Alfonso Ussía
De la almohada al gallinero
Amparo Illana, la gran mujer de Adolfo Suárez, fue un modelo de discreción durante sus años monclovinos. Sus desacuerdos y protestas no trascendían de los muros del palacio gafe. Cuando Adolfo Suárez se reunía con Santiago Carrillo, antes de sentarse en el comedor con sus hijos, Amparo le preguntaba a Adolfo. –¿Te has lavado bien las manos?–. A la respuesta positiva de Suárez, Amparo insistía. –Pues hazlo de nuevo, por si te ha quedado algún virus de ese canalla–. En familia y en privado se puede decir de todo. Pilar Ibáñez-Martín no padeció durante mucho tiempo el inhóspito palacio de La Moncloa. Y lo hizo como lo que es, una señora de los pies a la cabeza, también discreta y en su segundo plano siempre junto a su marido Leopoldo Calvo-Sotelo, el único Presidente del Gobierno de nuestra democracia que sabía hablar inglés y francés. La mujer de Felipe González, Carmen Romero, atractiva y simpática, le tomó afición a la política y se presentó por Cádiz en una elecciones generales. Obtuvo el escaño, pero no se prodigó en exceso y mantuvo su sitio. Ana Botella no ocultó su gusto por la política, y Alberto Ruiz-Gallardón le animó a formar parte de su candidatura municipal.
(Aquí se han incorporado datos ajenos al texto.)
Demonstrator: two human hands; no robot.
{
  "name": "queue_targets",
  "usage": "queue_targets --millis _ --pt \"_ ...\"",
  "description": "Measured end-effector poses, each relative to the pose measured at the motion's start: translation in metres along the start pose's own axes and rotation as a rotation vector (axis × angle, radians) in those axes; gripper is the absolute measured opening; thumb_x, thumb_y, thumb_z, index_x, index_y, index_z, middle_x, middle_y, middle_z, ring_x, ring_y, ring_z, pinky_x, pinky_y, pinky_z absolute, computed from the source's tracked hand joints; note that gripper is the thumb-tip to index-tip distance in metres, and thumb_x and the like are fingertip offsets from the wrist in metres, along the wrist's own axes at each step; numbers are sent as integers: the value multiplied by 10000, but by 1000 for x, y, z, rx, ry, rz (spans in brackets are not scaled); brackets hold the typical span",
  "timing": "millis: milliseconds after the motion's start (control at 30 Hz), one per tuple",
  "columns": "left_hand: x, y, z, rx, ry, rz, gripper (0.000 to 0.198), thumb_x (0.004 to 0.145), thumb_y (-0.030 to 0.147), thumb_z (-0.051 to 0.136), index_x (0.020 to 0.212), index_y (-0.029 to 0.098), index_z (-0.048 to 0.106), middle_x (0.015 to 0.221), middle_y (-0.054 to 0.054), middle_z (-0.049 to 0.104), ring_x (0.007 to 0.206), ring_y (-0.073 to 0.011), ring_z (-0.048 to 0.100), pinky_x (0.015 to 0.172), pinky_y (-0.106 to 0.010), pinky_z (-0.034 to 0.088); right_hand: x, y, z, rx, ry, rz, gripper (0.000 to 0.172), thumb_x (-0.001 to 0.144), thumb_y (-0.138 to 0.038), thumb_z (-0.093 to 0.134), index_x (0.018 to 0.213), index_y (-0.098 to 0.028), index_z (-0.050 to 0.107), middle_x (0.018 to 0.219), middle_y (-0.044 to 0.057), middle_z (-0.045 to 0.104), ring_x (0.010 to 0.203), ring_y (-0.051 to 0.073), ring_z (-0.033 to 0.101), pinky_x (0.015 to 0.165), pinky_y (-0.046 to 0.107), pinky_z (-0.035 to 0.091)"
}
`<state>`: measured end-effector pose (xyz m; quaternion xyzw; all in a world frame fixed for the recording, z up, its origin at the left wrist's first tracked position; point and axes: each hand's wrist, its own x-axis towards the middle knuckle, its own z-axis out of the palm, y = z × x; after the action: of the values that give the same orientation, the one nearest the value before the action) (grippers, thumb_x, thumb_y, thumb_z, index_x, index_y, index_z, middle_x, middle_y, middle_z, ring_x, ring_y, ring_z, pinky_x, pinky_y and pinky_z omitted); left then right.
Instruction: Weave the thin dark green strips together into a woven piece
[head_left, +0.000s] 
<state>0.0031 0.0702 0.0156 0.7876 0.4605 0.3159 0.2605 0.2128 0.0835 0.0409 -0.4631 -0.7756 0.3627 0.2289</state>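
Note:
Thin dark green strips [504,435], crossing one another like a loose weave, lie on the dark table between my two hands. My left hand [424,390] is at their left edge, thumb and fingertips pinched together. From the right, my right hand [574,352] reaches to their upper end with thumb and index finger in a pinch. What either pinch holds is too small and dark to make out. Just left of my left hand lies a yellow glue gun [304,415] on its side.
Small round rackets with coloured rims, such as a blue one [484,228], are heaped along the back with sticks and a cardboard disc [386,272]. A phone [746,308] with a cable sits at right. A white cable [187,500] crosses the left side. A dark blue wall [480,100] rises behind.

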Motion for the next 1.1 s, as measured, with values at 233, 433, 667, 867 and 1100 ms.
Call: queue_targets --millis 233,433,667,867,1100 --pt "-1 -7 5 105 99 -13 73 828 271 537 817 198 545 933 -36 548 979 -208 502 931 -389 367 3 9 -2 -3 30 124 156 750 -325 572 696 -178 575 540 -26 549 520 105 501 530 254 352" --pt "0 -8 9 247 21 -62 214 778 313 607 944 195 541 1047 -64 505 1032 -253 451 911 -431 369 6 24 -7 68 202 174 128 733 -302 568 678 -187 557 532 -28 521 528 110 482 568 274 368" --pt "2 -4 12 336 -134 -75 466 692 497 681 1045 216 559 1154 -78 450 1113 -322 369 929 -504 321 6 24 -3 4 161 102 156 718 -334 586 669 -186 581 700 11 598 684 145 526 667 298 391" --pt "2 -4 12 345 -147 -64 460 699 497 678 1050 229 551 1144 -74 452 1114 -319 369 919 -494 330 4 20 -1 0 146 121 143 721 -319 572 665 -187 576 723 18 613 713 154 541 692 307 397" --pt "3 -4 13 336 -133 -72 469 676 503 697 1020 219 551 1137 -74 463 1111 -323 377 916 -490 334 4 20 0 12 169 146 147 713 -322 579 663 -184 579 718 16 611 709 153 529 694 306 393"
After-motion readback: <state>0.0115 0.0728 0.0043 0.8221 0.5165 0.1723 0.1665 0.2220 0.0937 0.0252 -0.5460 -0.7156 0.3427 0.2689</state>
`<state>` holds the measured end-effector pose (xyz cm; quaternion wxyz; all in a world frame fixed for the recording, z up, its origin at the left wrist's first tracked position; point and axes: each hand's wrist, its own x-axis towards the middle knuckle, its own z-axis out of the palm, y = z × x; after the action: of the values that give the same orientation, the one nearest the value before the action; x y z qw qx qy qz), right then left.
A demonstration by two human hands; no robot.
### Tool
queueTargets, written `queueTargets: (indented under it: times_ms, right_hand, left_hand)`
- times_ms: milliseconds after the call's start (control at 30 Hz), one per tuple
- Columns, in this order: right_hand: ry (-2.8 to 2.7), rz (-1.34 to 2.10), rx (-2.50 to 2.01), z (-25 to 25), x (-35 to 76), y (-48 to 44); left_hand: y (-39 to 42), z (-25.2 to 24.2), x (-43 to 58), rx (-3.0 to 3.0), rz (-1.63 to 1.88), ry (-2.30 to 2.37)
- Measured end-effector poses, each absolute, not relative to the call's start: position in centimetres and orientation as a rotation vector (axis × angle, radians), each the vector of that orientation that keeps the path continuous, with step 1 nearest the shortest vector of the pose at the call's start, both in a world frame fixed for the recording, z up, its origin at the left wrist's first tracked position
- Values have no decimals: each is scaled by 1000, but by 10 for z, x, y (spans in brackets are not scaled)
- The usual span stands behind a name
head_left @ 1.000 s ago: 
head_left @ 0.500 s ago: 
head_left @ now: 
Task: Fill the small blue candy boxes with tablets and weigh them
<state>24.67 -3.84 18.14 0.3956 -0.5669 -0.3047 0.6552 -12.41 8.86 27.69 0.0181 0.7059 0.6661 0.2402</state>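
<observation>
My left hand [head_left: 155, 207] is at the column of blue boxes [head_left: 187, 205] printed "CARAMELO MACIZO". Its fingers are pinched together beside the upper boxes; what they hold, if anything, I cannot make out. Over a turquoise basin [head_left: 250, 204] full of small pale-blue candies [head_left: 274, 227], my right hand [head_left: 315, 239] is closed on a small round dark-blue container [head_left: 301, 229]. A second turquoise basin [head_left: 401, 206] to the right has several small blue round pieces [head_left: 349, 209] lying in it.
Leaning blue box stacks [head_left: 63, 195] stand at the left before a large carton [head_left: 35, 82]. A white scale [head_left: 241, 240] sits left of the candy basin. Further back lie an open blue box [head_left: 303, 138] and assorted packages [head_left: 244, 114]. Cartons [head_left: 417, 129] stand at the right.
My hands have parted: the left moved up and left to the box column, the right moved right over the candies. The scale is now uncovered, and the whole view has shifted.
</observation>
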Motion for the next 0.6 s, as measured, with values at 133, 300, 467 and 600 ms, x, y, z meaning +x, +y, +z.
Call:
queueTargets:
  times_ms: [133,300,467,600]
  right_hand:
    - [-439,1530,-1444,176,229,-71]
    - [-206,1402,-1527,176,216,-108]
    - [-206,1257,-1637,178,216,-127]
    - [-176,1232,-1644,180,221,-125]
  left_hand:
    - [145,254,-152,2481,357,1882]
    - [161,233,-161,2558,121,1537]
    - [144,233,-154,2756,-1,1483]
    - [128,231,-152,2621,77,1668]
Al abandonar Gallardón el Ayuntamiento, Ana Botella, primera teniente de Alcalde, se convirtió en alcaldesa de Madrid, y no lo hizo mal. La mujer de Zapatero se dedicó al canto y a no educar a sus hijas, pero no se metió en política, igual que la esposa de Mariano Rajoy, que es un modelo de sensatez pública. Aquí no se han dado bien ni las evitas perones, ni las elenas ceacescus, ni las cristinas pingüinas de Kirchner, ni las cilias primeras combatientes del torturador del Orinoco. Sea recordado que ni Ana Botella ni Carmen Romero fueron colocadas a dedo y capricho. Los votos estaban con ellas.
Y también con Irene Montero, faltaría más. Tengo para mí que Irene Montero es una mujer completísima. Le sobra generosidad y le falta ambición. Suave en su continente y férrea en su contenido. Piel de seda y nervios de acero, como un paraguas. Pero muy celosa. Los celos abren grietas y heridas. Su macho matón, su hombre, la ilusión machirula de su vida, amó en demasía y apasionadamente a Tania Sánchez, el trigo de Rivas Vaciamadrid. Tania, que militaba en Izquierda Unida, con mucho esfuerzo y sin aparentes ambiciones personales, después de asegurar –y punto–, que jamás formaría parte de Podemos, entró en Podemos. Sabía que el corazón del machote deambulaba en las dudas entre ella y la Montero. Poco después se apercibió de su derrota. Irene Montero, con su sabiduría, aplomo, cultura y delicia corporal, le había arrebatado el amor. Y Tania, que es mujer de precipitaciones, se unió a Errejón y perdió con Errejón. Un hombre de verdad, un macho que reconoce públicamente sus deseos de azotar a una mujer, Mariló Montero –¿quizá por considerar que usurpaba el apellido de su amada?–, hasta alcanzar la visión morbosa de su espalda ensangrentada, no es varón misericordioso. Y después de meditarlo profundamente en el lecho, decidió humillar a Errejón, a la Bescansa y fundamentalmente a Tania, su antiguo amor, enviándola al gallinero del hemiciclo patricio y patrio. Ya están juntos en el Congreso, Maduro y Cilia, Ceaucescu y Elena, Kirchner y Cristina, Marcos e Ymelda, Perón y Eva, Perón y María Stella, el amor resumido. Y la pobre Tania, de la almohada al gallinero, de la cercanía sabanera a la andanada de Las Ventas, del beso al desprecio público. Los celos mandan y los resentimientos ejecutan. Él, el líder. Ella, la portavoz. Las miradas lo dicen todo. La pobre Tania en el páramo, y la catedrática junto al líder. Una historia de desamor, que a mí, personalmente, me hace llorar.